WHAT IS BEING ASKED: Within the records below, reproduce without change the lines from the line that has "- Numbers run" through the line that has "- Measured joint", and only those.

====== DATA FOR THIS TASK

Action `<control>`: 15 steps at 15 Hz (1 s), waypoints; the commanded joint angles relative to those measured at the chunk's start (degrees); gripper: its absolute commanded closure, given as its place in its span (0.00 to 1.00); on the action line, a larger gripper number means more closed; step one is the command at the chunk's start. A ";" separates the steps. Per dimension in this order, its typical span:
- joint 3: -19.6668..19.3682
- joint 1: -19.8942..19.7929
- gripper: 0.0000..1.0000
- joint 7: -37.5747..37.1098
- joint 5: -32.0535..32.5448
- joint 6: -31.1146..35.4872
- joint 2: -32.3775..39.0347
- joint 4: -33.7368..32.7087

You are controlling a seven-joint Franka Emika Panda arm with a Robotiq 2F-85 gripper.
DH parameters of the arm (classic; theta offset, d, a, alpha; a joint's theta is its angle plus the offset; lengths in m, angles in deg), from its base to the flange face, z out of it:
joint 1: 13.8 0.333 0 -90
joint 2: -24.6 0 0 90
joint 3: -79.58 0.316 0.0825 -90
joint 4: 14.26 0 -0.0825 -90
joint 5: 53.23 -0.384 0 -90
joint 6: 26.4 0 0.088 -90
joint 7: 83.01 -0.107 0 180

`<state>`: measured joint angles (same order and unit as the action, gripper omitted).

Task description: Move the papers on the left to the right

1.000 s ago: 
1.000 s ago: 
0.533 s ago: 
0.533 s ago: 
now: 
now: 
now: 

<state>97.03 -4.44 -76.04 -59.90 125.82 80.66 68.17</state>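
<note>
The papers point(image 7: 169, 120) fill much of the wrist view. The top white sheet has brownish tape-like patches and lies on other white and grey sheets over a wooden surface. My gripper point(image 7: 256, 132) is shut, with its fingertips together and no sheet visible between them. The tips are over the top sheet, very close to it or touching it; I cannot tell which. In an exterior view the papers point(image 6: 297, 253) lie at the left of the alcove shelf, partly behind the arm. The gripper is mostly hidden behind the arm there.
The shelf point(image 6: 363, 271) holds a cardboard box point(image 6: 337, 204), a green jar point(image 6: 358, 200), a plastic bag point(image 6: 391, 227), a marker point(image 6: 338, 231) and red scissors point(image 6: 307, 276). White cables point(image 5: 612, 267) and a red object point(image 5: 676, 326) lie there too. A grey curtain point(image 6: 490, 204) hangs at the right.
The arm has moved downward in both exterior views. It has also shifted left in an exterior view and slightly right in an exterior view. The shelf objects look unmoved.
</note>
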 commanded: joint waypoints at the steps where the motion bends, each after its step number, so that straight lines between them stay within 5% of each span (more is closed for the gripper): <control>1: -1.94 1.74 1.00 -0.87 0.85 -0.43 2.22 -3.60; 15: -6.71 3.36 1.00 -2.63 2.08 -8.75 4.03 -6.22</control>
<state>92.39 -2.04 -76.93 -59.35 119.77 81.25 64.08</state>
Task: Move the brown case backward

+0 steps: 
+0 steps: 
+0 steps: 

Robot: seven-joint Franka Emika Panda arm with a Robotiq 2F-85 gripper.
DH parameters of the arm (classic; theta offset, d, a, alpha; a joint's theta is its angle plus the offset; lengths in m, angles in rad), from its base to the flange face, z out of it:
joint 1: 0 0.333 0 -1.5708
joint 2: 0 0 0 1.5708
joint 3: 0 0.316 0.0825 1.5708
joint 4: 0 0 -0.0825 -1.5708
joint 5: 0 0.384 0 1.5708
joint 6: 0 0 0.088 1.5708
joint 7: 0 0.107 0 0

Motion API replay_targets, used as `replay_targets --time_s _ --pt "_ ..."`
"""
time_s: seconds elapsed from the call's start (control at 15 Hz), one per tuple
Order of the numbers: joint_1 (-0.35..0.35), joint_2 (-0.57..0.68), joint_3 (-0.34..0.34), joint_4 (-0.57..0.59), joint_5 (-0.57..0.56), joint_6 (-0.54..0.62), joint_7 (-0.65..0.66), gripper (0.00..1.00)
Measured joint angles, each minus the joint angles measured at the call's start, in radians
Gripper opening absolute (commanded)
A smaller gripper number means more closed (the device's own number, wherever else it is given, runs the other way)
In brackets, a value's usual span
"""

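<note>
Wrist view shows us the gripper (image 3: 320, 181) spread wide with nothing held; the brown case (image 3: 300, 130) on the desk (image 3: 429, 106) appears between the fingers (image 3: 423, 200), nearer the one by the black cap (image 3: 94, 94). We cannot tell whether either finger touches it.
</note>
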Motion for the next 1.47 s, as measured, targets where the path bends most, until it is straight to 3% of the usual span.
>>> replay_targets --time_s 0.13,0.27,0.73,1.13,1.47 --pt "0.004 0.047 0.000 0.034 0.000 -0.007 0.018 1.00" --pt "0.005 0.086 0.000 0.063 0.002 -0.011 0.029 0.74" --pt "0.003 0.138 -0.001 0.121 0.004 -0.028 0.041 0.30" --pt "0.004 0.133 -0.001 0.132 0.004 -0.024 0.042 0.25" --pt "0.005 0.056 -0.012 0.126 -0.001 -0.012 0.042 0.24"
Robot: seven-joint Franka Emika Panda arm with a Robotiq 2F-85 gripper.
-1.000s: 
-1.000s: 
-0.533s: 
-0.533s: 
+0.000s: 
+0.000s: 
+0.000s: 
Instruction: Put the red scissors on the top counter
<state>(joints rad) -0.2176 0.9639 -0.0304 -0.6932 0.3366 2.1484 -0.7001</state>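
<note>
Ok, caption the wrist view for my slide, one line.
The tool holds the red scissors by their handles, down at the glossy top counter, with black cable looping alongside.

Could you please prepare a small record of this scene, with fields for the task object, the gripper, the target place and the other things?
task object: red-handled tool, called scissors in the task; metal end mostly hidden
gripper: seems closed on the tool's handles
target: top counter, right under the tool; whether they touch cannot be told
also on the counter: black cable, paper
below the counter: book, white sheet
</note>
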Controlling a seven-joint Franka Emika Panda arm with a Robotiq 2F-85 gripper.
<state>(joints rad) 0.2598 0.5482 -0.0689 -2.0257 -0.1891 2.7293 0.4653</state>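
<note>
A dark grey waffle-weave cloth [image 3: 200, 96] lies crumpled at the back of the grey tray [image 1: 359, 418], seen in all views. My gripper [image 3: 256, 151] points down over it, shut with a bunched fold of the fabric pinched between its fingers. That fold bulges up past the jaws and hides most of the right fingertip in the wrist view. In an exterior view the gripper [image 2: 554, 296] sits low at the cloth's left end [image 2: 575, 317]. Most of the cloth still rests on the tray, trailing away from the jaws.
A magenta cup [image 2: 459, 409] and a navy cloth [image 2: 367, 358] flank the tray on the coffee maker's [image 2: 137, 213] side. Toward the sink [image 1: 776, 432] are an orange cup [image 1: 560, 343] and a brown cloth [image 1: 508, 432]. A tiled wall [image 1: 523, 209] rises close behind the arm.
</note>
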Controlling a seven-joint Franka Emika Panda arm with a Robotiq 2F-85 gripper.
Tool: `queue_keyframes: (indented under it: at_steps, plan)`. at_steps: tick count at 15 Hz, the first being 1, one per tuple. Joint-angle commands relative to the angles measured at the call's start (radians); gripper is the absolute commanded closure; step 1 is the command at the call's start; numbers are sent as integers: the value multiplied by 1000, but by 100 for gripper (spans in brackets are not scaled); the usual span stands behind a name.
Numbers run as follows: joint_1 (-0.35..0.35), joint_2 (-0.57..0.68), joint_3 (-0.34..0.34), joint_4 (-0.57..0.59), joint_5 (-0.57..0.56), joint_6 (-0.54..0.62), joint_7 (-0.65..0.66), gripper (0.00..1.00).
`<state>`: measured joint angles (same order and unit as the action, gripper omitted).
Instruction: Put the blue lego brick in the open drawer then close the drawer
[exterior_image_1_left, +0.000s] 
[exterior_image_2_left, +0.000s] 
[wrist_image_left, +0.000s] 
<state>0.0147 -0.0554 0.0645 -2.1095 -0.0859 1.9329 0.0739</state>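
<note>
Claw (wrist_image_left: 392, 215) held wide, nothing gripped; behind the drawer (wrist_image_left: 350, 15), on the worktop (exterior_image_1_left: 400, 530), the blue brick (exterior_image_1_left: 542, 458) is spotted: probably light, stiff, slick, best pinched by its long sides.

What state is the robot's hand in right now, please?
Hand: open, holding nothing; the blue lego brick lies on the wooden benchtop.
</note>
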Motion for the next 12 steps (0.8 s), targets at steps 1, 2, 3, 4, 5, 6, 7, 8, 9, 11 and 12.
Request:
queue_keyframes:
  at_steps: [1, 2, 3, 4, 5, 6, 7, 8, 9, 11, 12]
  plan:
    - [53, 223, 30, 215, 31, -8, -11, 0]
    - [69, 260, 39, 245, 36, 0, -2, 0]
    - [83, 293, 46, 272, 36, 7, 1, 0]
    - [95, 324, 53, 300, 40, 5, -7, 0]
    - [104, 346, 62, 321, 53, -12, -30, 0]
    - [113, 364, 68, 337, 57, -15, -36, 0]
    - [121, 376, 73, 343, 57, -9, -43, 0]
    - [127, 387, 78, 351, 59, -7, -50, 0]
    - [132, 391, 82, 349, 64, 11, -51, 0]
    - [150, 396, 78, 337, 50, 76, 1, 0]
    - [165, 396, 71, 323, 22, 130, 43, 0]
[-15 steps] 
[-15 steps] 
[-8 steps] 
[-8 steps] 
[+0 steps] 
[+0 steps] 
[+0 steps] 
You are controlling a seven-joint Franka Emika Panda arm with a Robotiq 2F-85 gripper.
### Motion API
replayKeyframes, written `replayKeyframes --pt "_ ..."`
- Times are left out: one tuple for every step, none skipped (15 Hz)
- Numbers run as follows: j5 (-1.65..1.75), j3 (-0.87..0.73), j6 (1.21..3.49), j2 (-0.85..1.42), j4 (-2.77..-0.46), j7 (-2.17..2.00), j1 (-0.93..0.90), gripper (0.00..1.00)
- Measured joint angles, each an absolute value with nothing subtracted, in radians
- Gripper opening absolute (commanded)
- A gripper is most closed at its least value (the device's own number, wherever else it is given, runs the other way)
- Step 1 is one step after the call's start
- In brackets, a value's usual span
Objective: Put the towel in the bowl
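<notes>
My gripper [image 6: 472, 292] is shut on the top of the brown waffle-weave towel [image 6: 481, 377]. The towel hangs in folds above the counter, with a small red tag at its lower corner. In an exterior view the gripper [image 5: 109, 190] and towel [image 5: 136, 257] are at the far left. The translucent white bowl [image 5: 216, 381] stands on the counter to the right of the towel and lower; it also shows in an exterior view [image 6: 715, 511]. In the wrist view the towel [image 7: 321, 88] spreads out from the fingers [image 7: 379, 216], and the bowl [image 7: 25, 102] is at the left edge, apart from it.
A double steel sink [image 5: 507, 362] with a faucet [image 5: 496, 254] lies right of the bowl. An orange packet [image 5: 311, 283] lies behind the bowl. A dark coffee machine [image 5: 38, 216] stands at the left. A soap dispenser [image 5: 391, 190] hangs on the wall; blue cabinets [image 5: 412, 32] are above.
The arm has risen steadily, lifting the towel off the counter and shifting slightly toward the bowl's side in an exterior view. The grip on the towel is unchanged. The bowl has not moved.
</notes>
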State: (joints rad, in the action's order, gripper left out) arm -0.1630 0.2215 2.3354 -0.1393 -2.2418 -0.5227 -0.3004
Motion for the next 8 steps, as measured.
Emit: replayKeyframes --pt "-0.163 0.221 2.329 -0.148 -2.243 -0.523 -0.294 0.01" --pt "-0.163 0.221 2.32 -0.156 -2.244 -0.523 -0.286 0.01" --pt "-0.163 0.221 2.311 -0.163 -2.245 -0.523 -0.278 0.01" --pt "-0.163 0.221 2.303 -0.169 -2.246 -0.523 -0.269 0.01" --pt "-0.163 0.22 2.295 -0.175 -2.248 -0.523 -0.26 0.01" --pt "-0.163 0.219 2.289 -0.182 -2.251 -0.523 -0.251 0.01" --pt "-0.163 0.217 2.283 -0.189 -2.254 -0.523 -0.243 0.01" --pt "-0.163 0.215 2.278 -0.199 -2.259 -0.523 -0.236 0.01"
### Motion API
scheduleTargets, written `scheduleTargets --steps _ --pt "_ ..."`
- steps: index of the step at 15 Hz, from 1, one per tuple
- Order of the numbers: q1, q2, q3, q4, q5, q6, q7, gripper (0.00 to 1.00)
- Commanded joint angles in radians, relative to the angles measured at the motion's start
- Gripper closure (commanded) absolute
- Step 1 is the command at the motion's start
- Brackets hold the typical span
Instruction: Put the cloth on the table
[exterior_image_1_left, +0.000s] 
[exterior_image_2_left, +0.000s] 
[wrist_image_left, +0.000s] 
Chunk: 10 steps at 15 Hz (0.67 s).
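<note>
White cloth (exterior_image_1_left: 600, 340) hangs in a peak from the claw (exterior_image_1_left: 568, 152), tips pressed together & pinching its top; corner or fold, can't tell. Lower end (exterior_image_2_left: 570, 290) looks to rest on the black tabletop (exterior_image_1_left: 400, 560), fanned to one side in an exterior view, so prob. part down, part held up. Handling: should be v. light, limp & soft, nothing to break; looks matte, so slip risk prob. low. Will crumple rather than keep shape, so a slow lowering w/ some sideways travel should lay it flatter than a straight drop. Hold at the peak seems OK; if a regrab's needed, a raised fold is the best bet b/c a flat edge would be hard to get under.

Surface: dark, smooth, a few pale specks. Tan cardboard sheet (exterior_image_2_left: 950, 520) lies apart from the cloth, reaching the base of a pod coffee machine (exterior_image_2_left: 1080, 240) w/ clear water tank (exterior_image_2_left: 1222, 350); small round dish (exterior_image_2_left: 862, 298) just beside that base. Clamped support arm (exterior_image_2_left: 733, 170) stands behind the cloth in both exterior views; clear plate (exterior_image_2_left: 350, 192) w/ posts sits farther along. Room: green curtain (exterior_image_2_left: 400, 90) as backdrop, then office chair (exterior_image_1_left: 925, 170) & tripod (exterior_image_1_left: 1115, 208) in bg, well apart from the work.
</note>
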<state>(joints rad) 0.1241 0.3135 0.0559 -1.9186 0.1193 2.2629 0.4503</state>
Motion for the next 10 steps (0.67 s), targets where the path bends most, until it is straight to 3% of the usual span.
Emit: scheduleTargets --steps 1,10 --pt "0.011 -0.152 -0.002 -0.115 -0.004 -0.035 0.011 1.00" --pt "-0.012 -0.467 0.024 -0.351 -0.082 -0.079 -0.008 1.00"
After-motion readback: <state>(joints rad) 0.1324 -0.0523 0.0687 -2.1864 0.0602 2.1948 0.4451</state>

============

EXPECTED ANSWER:
- Numbers run as follows: j5 (-1.65..1.75), j3 (-0.87..0.73), j6 (1.21..3.49), j2 (-0.85..1.42), j4 (-2.77..-0.46), j7 (-2.17..2.00), j1 (-0.93..0.90), gripper (0.00..1.00)
- Measured joint angles, each an absolute value with nothing subtracted, in radians

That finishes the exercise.